Ein Anspruch auf einen Telearbeitsplatz – wie vom Kläger angedacht – bestehe nach dem Strafvollzugsrecht in dieser Weise nicht. Personalreserven und befristete Vertretungen bezweckten zudem nicht die Überbrückung einer Strafhaft. Schließlich sei zu berücksichtigen, dass der Kläger seinen langen Ausfall selbst verschuldet habe.
Praxistipp: Arbeitsverhinderung durch staatlichen Eingriff
Die Strafhaft ist ein staatlicher Zugriff auf die Freiheit des Einzelnen. Betroffen ist auch das Arbeitsverhältnis des Häftlings. Ein solcher Eingriff des Staates ist auch auf andere Weise möglich.
Zur Verhinderung von Nachteilen bestehen oft gesetzliche Regelungen, die der BR im Blick haben sollte: Für Wehrdienstleistende (früher Wehrpflichtige) und Reservisten ist das Arbeitsplatzschutzgesetz geschaffen worden. Danach darf die Ableistung des Wehrdienstes oder die Teilnahme an Wehrübungen nicht zu Nachteilen führen. Es besteht zudem Kündigungsschutz.

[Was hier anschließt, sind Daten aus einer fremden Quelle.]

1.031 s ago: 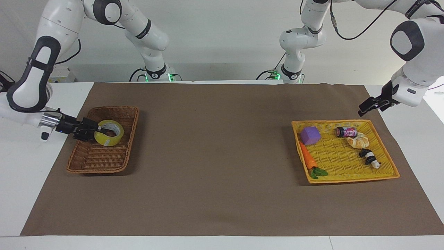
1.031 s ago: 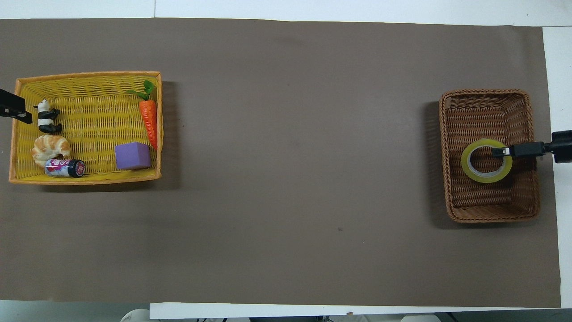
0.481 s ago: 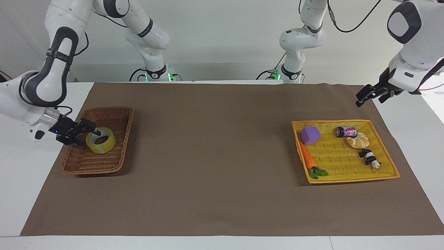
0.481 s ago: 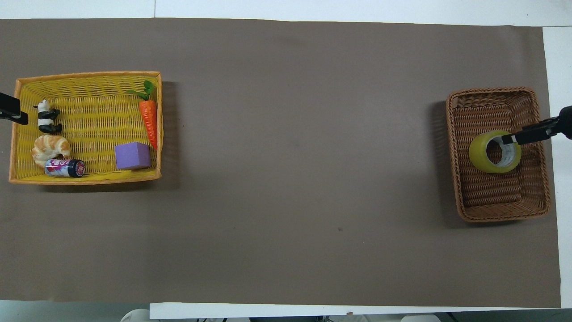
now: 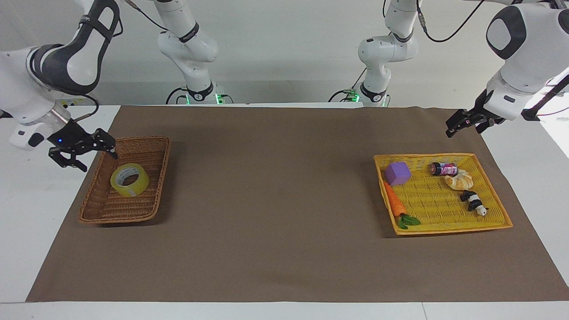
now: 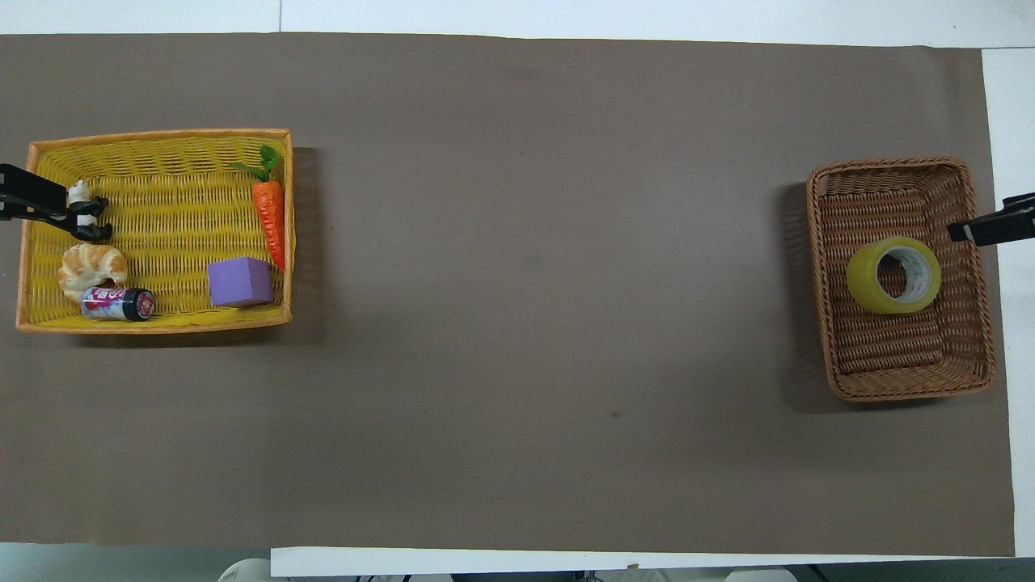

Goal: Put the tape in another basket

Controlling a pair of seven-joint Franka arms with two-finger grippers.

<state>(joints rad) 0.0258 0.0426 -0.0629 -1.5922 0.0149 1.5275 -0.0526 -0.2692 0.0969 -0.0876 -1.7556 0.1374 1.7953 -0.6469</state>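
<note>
The tape [image 5: 129,179] [image 6: 893,275], a yellow roll, lies slightly tilted inside the brown wicker basket [image 5: 156,178] [image 6: 818,267] at the right arm's end of the table. My right gripper [image 5: 99,162] [image 6: 974,232] hangs open just above the basket's outer rim, clear of the roll, with nothing between its fingers. My left gripper [image 5: 460,126] [image 6: 44,206] is open and holds nothing. It hovers over the outer end of the yellow tray.
A flat yellow woven tray [image 5: 493,189] [image 6: 162,137] sits at the left arm's end of the table. It holds a purple block [image 5: 397,173], a carrot [image 5: 394,203], a small can [image 5: 443,169], a croissant [image 5: 460,180] and a panda figure [image 5: 474,202]. Brown mat [image 5: 275,191] lies between the two containers.
My right gripper let go of the tape, lifted and drew back off the basket's outer rim. The basket slid a little toward that end. My left gripper rose slightly.
</note>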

Auch für Angehörige der Freiwilligen Feuerwehr sehen die Landesgesetze ein Benachteiligungsverbot vor. Die Ladung eines AN als Zeuge vor Gericht ist nach § 616 BGB eine unverschuldete Verhinderung, die nicht zum Verlust der Vergütung führt. Auch einem Wahlhelfer muss bei Sonntagsarbeit Freizeit gewährt werden. Ist die Arbeitsverhinderung eines Arbeitnehmers also übergeordneten Interessen geschuldet, gibt es im Gegenzug meist staatlichen Schutz.